> **Work task**: Copy the listing out in full. Keep every word as it is.

**** Data

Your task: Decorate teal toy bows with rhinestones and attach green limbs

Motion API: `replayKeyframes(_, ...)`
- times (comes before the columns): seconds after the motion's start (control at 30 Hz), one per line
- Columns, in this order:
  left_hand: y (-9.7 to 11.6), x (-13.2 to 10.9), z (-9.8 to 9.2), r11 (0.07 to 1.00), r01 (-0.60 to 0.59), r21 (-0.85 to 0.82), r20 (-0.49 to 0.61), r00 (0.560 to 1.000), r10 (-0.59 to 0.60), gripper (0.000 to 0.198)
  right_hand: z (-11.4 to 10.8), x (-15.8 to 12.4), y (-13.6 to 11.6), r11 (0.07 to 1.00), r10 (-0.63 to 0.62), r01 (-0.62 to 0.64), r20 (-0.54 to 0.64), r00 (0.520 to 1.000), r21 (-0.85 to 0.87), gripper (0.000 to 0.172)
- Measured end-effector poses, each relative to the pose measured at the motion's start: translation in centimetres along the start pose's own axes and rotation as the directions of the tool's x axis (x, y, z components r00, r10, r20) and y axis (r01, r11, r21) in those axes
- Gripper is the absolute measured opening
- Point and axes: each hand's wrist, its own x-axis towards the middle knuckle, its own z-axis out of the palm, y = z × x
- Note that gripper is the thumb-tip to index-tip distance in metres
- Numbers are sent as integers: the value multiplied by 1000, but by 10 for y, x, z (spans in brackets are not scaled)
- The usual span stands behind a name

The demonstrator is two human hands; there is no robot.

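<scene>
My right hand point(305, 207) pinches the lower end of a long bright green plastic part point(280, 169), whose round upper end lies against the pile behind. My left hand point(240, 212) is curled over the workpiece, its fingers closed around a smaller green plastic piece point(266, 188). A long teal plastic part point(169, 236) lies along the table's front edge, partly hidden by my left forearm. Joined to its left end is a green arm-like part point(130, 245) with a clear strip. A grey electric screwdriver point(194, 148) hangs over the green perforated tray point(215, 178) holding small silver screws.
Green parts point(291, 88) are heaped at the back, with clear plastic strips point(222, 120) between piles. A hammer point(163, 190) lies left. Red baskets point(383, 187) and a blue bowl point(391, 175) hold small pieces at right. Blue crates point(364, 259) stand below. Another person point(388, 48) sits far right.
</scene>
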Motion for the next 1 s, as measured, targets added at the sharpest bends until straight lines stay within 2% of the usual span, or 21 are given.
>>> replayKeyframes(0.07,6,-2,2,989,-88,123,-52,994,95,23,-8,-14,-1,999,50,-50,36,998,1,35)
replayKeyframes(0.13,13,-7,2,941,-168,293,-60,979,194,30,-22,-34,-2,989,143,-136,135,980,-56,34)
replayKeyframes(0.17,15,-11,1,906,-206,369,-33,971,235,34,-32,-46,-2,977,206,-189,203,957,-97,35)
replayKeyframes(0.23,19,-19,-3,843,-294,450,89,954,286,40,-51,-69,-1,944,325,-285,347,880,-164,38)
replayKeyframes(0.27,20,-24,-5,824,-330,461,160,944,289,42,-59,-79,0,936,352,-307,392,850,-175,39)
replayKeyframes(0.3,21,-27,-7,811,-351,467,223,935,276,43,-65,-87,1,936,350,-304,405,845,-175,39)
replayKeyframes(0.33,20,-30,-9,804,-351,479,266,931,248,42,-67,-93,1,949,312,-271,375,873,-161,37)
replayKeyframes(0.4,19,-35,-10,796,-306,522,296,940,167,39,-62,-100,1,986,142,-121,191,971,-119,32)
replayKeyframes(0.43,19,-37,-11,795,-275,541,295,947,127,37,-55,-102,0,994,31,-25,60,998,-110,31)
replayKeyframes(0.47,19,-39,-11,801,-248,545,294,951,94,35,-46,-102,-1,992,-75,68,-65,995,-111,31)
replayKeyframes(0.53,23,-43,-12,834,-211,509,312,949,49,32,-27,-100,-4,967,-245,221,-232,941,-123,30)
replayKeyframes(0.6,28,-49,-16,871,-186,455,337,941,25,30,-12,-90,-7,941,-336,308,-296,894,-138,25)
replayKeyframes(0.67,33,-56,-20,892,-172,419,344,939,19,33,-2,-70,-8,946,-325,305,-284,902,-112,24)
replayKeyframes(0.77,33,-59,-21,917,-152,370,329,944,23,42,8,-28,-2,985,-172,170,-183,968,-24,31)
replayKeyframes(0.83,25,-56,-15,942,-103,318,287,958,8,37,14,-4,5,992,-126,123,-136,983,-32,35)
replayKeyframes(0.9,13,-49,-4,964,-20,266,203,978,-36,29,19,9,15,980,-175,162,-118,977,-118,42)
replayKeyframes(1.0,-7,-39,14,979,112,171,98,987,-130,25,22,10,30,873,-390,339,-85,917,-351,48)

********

> **Task output**:
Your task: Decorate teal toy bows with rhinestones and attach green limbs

Motion API: `replayKeyframes(_, ...)`
- times (comes before the columns): seconds after the motion's start (control at 30 Hz), one per line
- Columns, in this order:
  left_hand: y (-9.7 to 11.6), x (-13.2 to 10.9), z (-9.8 to 9.2), r11 (0.07 to 1.00), r01 (-0.60 to 0.59), r21 (-0.85 to 0.82), r20 (-0.49 to 0.61), r00 (0.560 to 1.000), r10 (-0.59 to 0.60), gripper (0.000 to 0.198)
  right_hand: z (-11.4 to 10.8), x (-15.8 to 12.4), y (-13.6 to 11.6), r11 (0.07 to 1.00), r10 (-0.63 to 0.62), r01 (-0.62 to 0.64), r20 (-0.54 to 0.64), r00 (0.520 to 1.000), r21 (-0.85 to 0.87), gripper (0.000 to 0.172)
- Measured end-effector poses, each relative to the pose measured at the motion's start: translation in centimetres along the start pose's own axes and rotation as the directions of the tool's x axis (x, y, z components r00, r10, r20) and y axis (r01, r11, r21) in those axes
- Gripper is the absolute measured opening
- Point and axes: each hand's wrist, its own x-axis towards the middle knuckle, its own z-axis out of the palm, y = z × x
- Note that gripper is the thumb-tip to index-tip distance in metres
- Numbers are sent as integers: the value multiplied by 1000, but by 10 for y, x, z (spans in brackets are not scaled)
- The usual span stands behind a name

The demonstrator is two human hands; there is no robot.

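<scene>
My right hand point(305, 207) pinches the lower end of a long bright green plastic part point(280, 169), whose round upper end lies against the pile behind. My left hand point(240, 212) is curled over the workpiece, its fingers closed around a smaller green plastic piece point(266, 188). A long teal plastic part point(169, 236) lies along the table's front edge, partly hidden by my left forearm. Joined to its left end is a green arm-like part point(130, 245) with a clear strip. A grey electric screwdriver point(194, 148) hangs over the green perforated tray point(215, 178) holding small silver screws.
Green parts point(291, 88) are heaped at the back, with clear plastic strips point(222, 120) between piles. A hammer point(163, 190) lies left. Red baskets point(383, 187) and a blue bowl point(391, 175) hold small pieces at right. Blue crates point(364, 259) stand below. Another person point(388, 48) sits far right.
</scene>
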Motion for the next 1 s, as measured, targets added at the sharpest bends until straight lines stay within 2% of the usual span, or 21 are given.
>>> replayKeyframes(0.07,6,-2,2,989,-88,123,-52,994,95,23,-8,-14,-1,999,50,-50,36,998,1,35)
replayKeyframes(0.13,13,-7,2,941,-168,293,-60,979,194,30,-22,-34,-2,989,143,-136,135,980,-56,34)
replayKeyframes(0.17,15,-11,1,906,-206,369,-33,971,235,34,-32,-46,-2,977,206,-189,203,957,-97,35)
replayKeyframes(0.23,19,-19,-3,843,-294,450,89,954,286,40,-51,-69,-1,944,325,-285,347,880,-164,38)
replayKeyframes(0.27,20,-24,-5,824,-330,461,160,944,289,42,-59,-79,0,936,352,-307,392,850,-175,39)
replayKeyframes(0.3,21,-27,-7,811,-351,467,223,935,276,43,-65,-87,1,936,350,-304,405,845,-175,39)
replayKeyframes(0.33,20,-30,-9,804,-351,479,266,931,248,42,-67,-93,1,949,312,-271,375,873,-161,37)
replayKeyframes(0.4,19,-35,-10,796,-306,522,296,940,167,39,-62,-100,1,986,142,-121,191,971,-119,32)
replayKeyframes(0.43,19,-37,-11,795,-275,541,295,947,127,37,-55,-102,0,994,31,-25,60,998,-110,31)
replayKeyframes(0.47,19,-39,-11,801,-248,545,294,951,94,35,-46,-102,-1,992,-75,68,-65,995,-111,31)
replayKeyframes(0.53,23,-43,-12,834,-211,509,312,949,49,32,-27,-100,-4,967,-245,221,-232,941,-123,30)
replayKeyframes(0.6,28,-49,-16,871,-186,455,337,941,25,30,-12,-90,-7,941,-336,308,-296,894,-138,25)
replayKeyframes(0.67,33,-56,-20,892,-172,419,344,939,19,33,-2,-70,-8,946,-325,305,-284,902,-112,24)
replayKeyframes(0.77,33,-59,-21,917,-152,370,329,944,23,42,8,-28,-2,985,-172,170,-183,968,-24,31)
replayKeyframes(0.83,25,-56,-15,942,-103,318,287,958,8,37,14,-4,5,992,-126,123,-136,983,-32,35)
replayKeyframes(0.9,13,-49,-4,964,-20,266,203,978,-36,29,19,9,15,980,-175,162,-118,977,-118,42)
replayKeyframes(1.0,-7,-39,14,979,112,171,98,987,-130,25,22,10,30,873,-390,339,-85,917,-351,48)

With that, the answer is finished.